1. The problem statement, all variables and given/known data

Given that limit of $s_{2n}$ is L and limit of $s_{2n+1}$ is L, prove that lim $s_{n}$ is also L.

2. Relevant equations

3. The attempt at a solution

This seems very obvious: If the even terms of a sequence approach a number and the odd terms of that sequence approach the same number, then the sequence itself approaches that number.

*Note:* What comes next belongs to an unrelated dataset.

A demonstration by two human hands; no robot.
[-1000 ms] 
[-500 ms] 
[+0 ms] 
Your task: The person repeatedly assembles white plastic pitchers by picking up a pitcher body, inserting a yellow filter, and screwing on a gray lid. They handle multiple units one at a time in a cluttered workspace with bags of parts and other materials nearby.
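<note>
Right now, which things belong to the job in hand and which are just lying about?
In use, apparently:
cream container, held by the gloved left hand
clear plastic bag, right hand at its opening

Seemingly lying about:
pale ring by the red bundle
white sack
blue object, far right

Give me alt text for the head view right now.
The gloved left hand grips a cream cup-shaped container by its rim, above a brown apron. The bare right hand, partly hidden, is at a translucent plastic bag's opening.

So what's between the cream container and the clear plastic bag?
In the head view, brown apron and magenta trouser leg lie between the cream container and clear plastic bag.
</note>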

But I'm not sure how to go about translating this into mathematics. I know from the definition of a limit that I can make the odd and even terms of $s_{n}$ as close to L as I want given a large enough n, but what I really need is to go from that to

given e>0 there exists natural number N so that n > N implies |$s_{n}$-L|<e

2. Nov 13, 2011

### Dick

Well, if lim s_2n=L and s_2n+1=L, then that definition of convergence for the odd and evens gives you two N's, right? How about taking the max of the two N's?

3. Nov 14, 2011

### Heute

I thought of that - but I felt like there was still a logical leap from let N = max(N1, N2) to

n > N implies (what we're looking for)

Maybe I'm trying to be too pedantic.

4. Nov 14, 2011

### HallsofIvy

If n> N= max(N1, N2), then both n> N1 and n> N2.